Critical Care Echo
Physics
Parameters controlled by settings on the machine
- power output (higher = higher amplitude reflected signals. Limited by safety. Bone heats faster than fat)
 - gain (displayed amplitude of received signals, analogous to turning up the volume)
 - Time-gain compensation (differential adjustment of gain along length of ultrasound beam; allows for correction of loss to attenuation in certain tissues)
 - Depth (how long the machine waits before sending the next signal; increase depth decreases frame rate and maximal display area)
 - Dynamic range and compression (amplitude range; larger dynamic range = more shades of grey)
 
In addition to these settings, there are post processing and preprocessing settings to adjust the display.
Artifacts
- suboptimal image quality - usually poor tissue penetration (either poor contact, habits, tissue char)
 - Acoustic shadowing - decreased info behind specular reflector
 - reverberations - between two strong parallel reflectors
 - beam width - superimposition of structures within the beam profile
 - lateral resolution - the apparent width increases as depth of the object increases due to refractions in the tissue
 - range ambiguoity - echo from the previous pulse reaches transducer on the next cycle (results in superimposed second, deeper image)
 
Doppler
Intercept angle = angle between US beam and direction of travel. Cos(theta) = amount understimate
PRF = pulse <what?> frequency - determines maximum velocity (get nyquist effect if things are moving faster = signal aliasing)
- Continuous wave doppler: continuous transmission, receive info from length of the beam so all you get is the distribution of velocities along the beam and no depth resolution.
 - Pulsed doppler - pulses are timed, so that the movement at a specific depth is recorded.
 
Spectral analysis = display doppler velocity data vs time (scale = amplitude). This is the usual presentation in e.g. as in M-mode.

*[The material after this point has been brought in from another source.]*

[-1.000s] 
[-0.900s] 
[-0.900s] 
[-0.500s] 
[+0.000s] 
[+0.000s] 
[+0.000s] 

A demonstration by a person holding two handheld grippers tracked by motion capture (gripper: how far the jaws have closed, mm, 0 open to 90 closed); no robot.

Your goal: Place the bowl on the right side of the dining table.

(Note: M-mode has much higher sampling rates - 1800 per second - so can image fast moving structures better)
Color Doppler Flow imaging: on 2d mode, doppler interspersed over the area of interest. This means that the frame rate has to drop (drops more for a larger area of color). Things to adjust on color doppler to optimize:
- color scale (represent the range of velocities across the maximum number of colors)
 - velocity range (within nyquist limit at that depth)

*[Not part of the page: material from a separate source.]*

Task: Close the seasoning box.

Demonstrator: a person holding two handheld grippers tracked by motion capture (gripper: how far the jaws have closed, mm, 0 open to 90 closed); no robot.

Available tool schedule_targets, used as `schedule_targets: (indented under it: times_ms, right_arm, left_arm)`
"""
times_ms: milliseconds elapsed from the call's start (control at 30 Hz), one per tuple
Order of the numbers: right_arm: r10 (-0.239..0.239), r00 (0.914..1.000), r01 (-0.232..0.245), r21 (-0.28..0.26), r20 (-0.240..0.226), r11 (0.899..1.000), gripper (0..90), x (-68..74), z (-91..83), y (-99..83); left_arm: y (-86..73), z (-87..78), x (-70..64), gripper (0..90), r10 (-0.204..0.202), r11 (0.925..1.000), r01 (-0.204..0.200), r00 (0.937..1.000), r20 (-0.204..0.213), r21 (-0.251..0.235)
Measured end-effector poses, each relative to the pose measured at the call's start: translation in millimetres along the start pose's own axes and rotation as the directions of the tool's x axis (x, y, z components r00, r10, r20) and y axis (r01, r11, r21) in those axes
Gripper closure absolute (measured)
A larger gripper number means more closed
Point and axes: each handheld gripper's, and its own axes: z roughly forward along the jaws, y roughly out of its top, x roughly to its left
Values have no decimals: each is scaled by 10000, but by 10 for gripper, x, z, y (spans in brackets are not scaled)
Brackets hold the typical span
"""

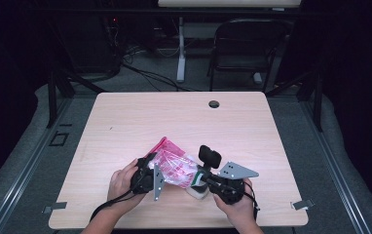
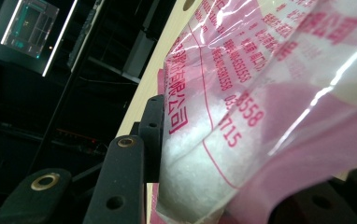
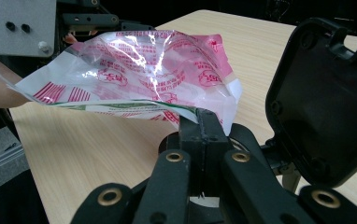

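Plastic bag, thin, glossy and crinkled, clear with pink-red print, sits near the front middle of the pale wood-grain table in the high view, stretched between the two grippers. The left gripper, black and angular with a grey plate at its side, meets the bag's left end; the person's left hand wraps it. The right gripper meets the bag's right end, a grey three-cornered plate on top, held by the right hand. A black rounded flap stands up just behind it, over a small white object on the table.

In the left gripper view, the bag is close up: shiny film with red printed characters and digits, a pink band, and white grainy contents inside. The left gripper's matte black jaws sit one on each side of it, pressed against the film, so they grip the bag.

In the right gripper view, the bag arches above the table, creased and reflective, with red stripes and a green-edged strip along its lower rim. The right gripper's jaws are drawn tight together, pinching that rim's corner. The black flap, smooth moulded plastic with rounded corners, stands at the right.
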Motion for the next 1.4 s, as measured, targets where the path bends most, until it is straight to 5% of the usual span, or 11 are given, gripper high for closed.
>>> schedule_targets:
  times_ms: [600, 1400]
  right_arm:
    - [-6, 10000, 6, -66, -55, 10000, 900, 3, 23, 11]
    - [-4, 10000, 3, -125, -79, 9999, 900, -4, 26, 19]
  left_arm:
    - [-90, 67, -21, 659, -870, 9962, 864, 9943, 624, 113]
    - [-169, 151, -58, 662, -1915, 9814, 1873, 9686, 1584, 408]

 - zero the baseline position on the color scale and set variance.
 
Tissue Doppler: compared to flow of fluids, all moves in the same direction (so spectral analysis does not have a filled waveform).
Normal Anatomy
3 types of movement:
- translation (movement of an aspect of the heart)
 - rotation (circular motion around long axis)
 - torsion (unequal rotational motion around Apex vs base.
 
Nomenclature:
- windows = where the probe is placed on the body
 - view = the image plane (either long axis, short axis, four chamber, or two chamber.
 
Flows
LV Outflow
Obtained from apical view
RV Outflow
Parasternal short or "RV outflow view"
LV Inflow
- E = early diastolic peak velocity
 - A = late diastolic peak as a result of atrial kick.
 
Typically assessed from apical window.